Very premature newborns may require a drug that prompts them to breathe, such as caffeine, until the part of the brain that controls regular breathing has matured.
To keep warm, these newborns need to be kept in an incubator until they are able to maintain a normal body temperature.
Premature infants typically remain hospitalized until their medical problems are under satisfactory control and they are
Most premature infants are ready to go home when they are at 35 to 37 weeks gestational age and weigh 4 to 5 pounds (2 to 2.5 kilograms). However, there is wide variation. The length of time the infant stays in the hospital does not affect the long-term prognosis.

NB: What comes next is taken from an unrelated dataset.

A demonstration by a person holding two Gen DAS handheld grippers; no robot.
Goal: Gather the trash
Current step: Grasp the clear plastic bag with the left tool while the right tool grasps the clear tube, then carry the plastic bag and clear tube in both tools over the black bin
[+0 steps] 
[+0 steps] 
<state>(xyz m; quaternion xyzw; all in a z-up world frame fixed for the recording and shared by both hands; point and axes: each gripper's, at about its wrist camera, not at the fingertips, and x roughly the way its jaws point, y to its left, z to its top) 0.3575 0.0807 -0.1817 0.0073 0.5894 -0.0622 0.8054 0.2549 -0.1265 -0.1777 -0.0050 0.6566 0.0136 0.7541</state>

Because premature newborns are at risk of stopping breathing (apnea), and having low levels of oxygen in the blood and a slow heart rate while in a car seat, many hospitals in the United States do a car seat challenge test before premature babies are discharged. The test is done to determine whether babies are stable in the semi-reclined position of a car seat. This test is usually done using the car seat provided by the parents. The car seat challenge test is not highly accurate and is not used by doctors in some other countries. Premature babies, including those who pass the test, should be observed by a non-driving adult during all car seat travel until the babies have reached the due date and have remained consistently able to tolerate being in the car seat. Because the baby's color should be observed, travel should be limited to daylight hours. Long trips should be broken up into 45- to 60-minute segments so that the baby can be taken out of the car seat and repositioned.
Surveys show that most car seats are not installed optimally, so a check of the car seat by a certified car seat inspector is recommended. Inspection sites can be found here. Some hospitals offer an inspection service, but casual advice provided by an uncertified hospital staff member should not be considered equivalent to inspection by a certified car seat expert.
The American Academy of Pediatrics recommends that car seats be used only for vehicular transportation and not as an infant seat or bed at home. Many doctors also recommend not to put premature infants in swings or bouncy seats for the first few months at home.
After discharge, premature infants are carefully monitored for developmental problems and receive physical, occupational, and speech and language therapy as needed.